Il avait disparu du refuge où il vivait. J’étais inquiet. Je n’arrêtais pas d’appeler son téléphone, mais pas de réponse.

Quelques jours plus tard, j’ai reçu un appel d’un numéro non reconnu de Malte.

La ligne était instable. Taka m’a dit qu’après avoir passé des années dans les limbes en Sicile, il en avait assez et avait décidé de partir.

Taka m’a dit que la vie en Sicile était difficile parce qu’il n’arrivait pas à trouver du travail et quand il a finalement obtenu ses papiers d’immigration en Italie, il a pensé que la meilleure chose qu’il pouvait faire était de partir à Malte pour chercher du travail.

Il a rencontré un homme qui l’a aidé à obtenir un billet de Palerme à Malte et lui a promis un emploi.

Mais une fois là-bas, l’homme a disparu. Il n’avait nulle part où aller.
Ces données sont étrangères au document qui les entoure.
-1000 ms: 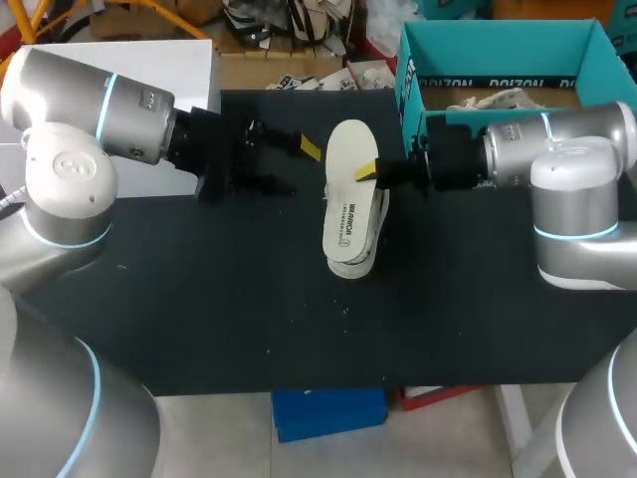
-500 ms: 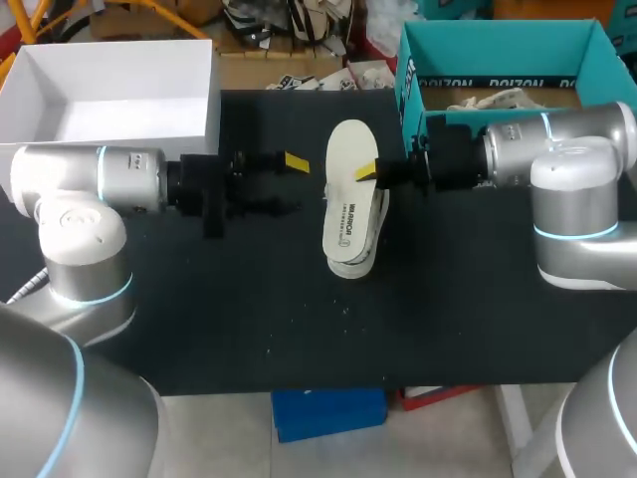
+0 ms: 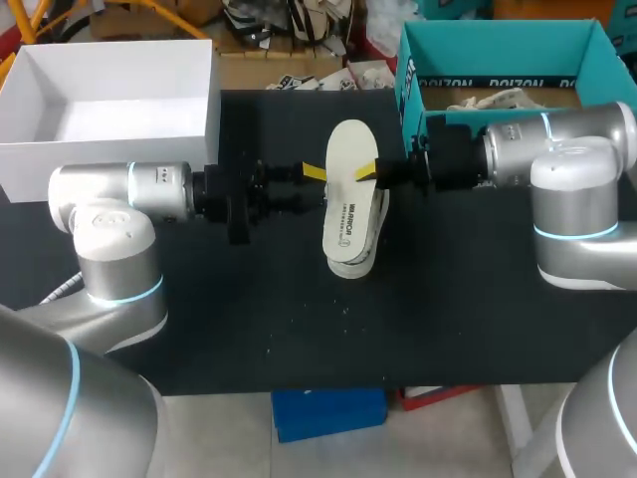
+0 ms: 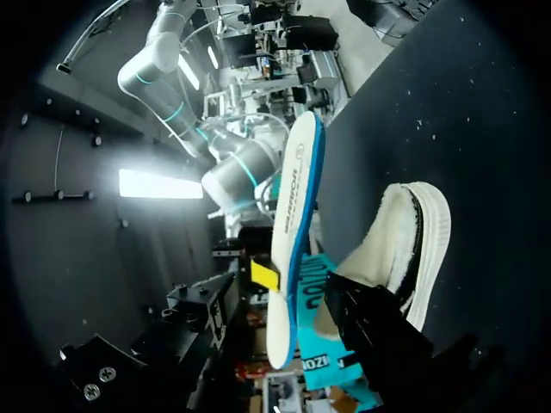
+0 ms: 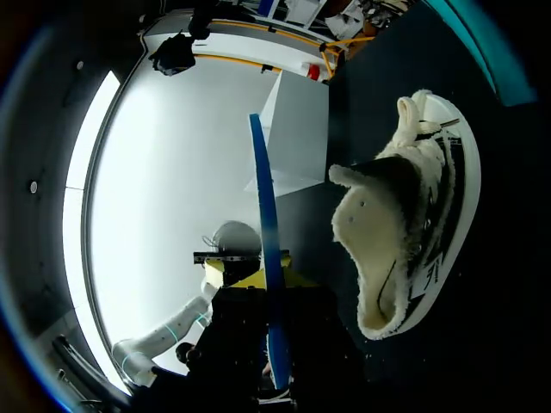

Il semblait effrayé et bouleversé quand je lui ai parlé. Il était maintenant sans abri, une fois de plus bloqué dans un nouveau pays.

Au lieu de lui donner les informations que j’avais recueillies sur sa famille, j’ai téléphoné frénétiquement à une organisation caritative catholique à La Valette, la capitale de Malte, pour lui trouver une chambre pour la nuit.

Finalement, il a été recueilli et hébergé par l’association.

Le pari est gagné pour Taka, qui travaille maintenant dans un restaurant.

Il m’a récemment envoyé quelques photos de lui dans la cuisine du restaurant où il travaille à couper des légumes, l’air heureux et même arborant une nouvelle coiffure avec des dreads courts.

Taka a pris le risque de quitter la Sicile où les emplois sont rares, même pour la population locale.

Néanmoins, il a appris les dangers qui guettent les jeunes Gambiens en Europe.

Avant mon départ pour la Gambie, il m’a dit d’informer les jeunes Gambiens de ces risques pour dissiper leur image idyllique de ce que serait l’Europe.

En fin de compte, j’ai réussi à partager les images, les histoires que j’avais recueillies sur sa famille en Gambie via WhatsApp, bien qu’à ce jour nous ne nous soyons pas rencontrés en personne. Mais j’espère visiter bientôt Taka à Malte.